While the preferred embodiments of the present application have been described, additional variations and modifications in those embodiments may occur to those skilled in the art once they learn of the basic inventive concepts. Therefore, it is intended that the appended claims be interpreted as including preferred embodiments and all alterations and modifications as fall within the scope of the application.

Finally, it should also be noted that, herein, relational terms such as first and second, and the like may be used solely to distinguish one entity or action from another entity or action without necessarily requiring or implying any actual such relationship or order between such entities or actions. Also, the terms "comprises," "comprising," or any other variation thereof, are intended to cover a non-exclusive inclusion, such that a process, method, article, or terminal that comprises a list of elements does not include only those elements but may include other elements not expressly listed or inherent to such process, method, article, or terminal. Without further limitation, an element defined by the phrase "comprising an … …" does not exclude the presence of other like elements in a process, method, article, or terminal that comprises the element.

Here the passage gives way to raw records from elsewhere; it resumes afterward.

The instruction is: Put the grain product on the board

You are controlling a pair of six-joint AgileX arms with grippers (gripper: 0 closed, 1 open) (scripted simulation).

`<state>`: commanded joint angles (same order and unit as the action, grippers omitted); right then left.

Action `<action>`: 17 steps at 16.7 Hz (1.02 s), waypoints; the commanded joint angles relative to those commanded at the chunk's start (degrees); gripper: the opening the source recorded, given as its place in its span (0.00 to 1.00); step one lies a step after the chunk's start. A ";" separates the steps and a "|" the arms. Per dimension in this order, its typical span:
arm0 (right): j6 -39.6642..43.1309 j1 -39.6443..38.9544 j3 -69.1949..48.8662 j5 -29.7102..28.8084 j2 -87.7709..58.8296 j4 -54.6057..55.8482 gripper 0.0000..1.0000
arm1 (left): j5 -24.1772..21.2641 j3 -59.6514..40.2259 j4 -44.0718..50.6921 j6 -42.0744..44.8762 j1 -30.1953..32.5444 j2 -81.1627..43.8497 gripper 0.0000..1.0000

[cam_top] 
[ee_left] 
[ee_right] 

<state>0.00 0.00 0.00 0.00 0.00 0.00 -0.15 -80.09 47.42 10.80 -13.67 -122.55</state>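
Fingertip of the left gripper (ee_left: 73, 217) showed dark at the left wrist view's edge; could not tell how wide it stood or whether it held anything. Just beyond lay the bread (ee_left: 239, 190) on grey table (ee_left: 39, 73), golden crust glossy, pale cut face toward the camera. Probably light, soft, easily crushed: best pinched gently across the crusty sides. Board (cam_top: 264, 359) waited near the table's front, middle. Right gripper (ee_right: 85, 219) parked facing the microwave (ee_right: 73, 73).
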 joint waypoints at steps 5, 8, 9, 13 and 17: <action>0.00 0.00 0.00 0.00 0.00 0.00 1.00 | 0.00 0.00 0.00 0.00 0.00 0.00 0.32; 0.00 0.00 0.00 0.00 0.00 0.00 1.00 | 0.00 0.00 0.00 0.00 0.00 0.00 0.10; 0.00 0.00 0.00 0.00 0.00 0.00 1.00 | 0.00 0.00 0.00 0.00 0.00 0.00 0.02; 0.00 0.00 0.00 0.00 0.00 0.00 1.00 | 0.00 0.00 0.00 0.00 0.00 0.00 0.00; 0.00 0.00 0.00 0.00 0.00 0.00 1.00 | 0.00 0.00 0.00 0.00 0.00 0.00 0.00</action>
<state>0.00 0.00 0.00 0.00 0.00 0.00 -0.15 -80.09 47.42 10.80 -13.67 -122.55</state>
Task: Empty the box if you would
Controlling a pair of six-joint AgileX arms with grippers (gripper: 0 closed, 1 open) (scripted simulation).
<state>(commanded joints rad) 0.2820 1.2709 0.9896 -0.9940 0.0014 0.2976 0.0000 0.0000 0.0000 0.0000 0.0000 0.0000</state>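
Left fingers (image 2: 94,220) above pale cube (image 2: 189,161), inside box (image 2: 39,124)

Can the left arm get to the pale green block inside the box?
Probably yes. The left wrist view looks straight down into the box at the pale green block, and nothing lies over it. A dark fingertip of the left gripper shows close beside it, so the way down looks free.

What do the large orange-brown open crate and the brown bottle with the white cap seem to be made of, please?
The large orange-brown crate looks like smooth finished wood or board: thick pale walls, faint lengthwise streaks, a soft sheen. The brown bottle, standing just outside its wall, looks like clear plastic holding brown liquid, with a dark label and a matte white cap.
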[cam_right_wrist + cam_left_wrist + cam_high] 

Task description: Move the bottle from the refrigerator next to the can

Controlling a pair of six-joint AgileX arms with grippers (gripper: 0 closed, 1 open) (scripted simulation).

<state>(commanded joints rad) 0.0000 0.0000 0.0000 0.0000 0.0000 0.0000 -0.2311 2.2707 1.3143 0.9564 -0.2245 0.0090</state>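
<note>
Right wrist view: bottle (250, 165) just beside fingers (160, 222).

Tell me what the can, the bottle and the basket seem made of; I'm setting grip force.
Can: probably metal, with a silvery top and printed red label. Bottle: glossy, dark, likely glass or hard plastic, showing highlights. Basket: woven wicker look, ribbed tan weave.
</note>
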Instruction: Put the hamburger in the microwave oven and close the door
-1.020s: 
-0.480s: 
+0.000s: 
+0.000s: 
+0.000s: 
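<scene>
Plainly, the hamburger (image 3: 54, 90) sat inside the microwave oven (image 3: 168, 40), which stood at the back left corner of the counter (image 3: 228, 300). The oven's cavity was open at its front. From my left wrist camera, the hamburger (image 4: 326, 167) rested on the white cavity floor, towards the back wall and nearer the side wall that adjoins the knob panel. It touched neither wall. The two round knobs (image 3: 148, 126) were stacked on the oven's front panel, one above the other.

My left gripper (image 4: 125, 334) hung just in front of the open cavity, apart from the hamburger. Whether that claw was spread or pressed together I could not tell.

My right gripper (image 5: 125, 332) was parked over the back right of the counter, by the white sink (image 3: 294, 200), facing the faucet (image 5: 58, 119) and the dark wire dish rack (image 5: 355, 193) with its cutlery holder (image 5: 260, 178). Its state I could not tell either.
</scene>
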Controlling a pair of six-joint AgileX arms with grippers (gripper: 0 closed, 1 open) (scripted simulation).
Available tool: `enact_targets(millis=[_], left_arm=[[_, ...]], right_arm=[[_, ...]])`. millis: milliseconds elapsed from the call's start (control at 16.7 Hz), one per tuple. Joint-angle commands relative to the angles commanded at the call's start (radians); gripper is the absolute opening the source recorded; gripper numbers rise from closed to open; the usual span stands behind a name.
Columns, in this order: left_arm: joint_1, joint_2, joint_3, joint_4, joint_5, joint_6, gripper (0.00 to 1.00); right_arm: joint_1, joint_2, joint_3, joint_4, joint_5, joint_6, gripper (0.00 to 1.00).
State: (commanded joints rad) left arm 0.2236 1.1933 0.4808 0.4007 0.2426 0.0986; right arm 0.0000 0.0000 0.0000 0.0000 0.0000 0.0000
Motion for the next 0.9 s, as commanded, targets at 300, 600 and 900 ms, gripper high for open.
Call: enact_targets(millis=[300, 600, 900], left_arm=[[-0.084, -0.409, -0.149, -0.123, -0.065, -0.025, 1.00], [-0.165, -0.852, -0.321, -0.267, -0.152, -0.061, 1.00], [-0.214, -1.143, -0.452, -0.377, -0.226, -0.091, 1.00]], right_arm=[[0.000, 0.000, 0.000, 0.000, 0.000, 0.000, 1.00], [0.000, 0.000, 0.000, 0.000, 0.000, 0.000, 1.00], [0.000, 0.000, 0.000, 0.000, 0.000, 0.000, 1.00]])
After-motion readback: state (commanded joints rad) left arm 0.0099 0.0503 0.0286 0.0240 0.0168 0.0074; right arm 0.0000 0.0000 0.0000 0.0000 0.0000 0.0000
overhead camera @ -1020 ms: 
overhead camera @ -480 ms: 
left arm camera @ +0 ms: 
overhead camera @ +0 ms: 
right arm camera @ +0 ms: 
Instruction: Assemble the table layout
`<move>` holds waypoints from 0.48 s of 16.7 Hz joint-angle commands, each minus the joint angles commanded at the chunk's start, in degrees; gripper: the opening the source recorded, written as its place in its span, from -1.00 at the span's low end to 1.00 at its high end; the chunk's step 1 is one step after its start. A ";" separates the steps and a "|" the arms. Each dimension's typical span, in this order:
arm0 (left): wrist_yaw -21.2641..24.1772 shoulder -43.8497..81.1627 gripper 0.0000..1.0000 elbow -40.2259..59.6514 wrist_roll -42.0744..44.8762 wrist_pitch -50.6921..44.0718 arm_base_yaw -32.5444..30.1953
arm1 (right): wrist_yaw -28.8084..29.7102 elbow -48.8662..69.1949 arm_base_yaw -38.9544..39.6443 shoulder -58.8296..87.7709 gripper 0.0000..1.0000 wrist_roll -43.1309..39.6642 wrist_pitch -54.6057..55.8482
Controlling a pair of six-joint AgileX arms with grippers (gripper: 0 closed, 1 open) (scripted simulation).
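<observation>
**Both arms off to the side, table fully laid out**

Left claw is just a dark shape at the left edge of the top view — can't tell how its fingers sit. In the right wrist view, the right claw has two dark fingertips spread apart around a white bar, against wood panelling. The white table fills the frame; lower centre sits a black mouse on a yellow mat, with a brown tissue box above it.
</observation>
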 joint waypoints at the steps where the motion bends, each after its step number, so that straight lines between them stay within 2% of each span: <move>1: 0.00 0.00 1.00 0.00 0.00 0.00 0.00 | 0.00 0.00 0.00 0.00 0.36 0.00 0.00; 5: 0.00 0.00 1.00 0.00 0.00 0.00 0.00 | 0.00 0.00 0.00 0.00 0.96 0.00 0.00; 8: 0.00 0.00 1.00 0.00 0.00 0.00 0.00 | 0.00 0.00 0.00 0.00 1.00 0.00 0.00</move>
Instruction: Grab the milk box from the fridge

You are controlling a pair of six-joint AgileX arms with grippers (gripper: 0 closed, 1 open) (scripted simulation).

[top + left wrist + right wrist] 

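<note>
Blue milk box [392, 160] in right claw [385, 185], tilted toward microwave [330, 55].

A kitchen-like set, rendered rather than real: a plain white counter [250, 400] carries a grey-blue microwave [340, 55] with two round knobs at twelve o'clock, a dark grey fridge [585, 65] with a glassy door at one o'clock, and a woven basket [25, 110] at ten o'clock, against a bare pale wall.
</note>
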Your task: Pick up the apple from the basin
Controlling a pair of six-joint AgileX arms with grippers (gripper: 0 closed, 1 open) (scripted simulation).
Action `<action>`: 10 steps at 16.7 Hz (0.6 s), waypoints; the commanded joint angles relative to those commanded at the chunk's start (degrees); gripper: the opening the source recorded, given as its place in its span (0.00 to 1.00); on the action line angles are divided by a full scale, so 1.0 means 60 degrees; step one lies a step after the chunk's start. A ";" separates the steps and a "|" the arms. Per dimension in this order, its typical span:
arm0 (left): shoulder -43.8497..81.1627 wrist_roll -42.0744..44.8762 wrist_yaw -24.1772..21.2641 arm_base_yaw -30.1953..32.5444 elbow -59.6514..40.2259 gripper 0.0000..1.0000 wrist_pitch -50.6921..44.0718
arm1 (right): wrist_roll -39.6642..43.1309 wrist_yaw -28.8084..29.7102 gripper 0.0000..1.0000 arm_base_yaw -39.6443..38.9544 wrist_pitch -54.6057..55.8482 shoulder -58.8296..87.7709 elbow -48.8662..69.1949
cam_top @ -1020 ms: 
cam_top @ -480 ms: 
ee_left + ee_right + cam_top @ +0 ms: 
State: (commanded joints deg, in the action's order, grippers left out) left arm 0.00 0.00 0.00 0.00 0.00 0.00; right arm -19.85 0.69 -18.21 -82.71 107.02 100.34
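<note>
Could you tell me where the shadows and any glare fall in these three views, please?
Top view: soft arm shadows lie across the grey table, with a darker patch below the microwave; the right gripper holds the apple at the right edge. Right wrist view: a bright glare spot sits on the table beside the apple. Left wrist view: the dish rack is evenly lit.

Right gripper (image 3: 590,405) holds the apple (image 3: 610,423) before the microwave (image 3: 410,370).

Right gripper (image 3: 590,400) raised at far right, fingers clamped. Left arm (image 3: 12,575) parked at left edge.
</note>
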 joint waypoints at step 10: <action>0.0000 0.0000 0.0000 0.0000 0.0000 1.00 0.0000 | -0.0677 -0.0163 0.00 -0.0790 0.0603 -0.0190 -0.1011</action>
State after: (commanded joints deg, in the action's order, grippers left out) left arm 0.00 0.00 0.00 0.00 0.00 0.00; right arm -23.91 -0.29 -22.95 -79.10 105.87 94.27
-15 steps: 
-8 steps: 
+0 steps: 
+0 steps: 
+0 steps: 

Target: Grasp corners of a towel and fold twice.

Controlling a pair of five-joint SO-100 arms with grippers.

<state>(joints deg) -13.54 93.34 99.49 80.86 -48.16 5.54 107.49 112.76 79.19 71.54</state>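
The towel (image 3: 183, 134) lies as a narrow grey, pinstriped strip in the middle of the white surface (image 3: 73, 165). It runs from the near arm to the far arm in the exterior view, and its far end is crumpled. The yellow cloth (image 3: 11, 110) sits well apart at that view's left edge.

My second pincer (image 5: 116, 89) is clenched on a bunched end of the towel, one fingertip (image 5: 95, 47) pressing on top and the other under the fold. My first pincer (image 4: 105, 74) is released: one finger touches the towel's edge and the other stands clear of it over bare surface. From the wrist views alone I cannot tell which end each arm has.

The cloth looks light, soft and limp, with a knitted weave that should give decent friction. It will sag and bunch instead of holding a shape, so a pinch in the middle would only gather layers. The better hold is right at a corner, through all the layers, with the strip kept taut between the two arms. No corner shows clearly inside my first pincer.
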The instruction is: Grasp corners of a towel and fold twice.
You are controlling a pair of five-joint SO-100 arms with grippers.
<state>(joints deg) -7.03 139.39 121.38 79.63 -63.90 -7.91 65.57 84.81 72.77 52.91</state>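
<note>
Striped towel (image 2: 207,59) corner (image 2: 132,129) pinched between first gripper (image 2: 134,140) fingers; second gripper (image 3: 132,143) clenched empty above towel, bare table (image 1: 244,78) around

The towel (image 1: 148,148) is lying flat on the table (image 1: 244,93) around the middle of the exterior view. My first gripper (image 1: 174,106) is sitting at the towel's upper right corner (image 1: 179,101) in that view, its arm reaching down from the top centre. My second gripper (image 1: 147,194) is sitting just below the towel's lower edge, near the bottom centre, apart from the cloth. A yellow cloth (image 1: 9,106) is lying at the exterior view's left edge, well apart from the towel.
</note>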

The foregoing describes in detail an image processing method and apparatus provided by the present application, and specific examples are applied herein to explain the principles and embodiments of the present application, and the description of the foregoing examples is only used to help understand the method and core ideas of the present application; meanwhile, for a person skilled in the art, according to the idea of the present application, there may be variations in the specific embodiments and the application scope, and in summary, the content of the present specification should not be construed as a limitation to the present application.

Claims

1. An image processing method, characterized in that the method further comprises:

receiving an image uploaded by a user;

2. The method of claim 1, wherein the image quality assessment model is trained by:

constructing a network structure of an initialization model;

training the initialization model based on the sample image and the labeling quality until network parameters in the initialization model are converged to obtain an image quality evaluation model;

the acquiring of the labeling quality of the sample image includes:

obtaining the accuracy rate of OCR recognition on the sample image;

acquiring the brightness of the sample image;

3. The method of claim 2, wherein obtaining an accuracy rate for OCR recognition of the sample image comprises:

acquiring an annotation text in the sample image;

4. The method of claim 3, wherein the obtaining the accuracy based on the annotation text and the recognition text comprises:

5. The method of claim 2, wherein the accuracy comprises an accuracy of OCR recognition of a randomly selected plurality of fields in the sample image, respectively, and the brightness comprises a brightness of each of the plurality of fields in the sample image;

6. The method according to claim 2, characterized in that said network structure comprises at least: the system comprises a plurality of convolution pooling layers, a plurality of upper sampling layers, a plurality of superposition layers, a full connection layer and a logistic regression layer;

7. The method of claim 6,

the convolution pooling layers comprise a first convolution pooling layer, a second convolution pooling layer, a third convolution pooling layer, a fourth convolution pooling layer and a fifth convolution pooling layer;

8. An image processing apparatus, characterized in that the apparatus further comprises:

the receiving module is used for receiving the image uploaded by the user;

9. An electronic device comprising a memory, a processor and a computer program stored on the memory and executable on the processor, characterized in that the steps of the image processing method according to any of claims 1 to 7 are implemented by the processor when executing the program.

10. A computer-readable storage medium, characterized in that a computer program is stored thereon, which computer program, when being executed by a processor, carries out the steps of the image processing method according to any one of claims 1 to 7.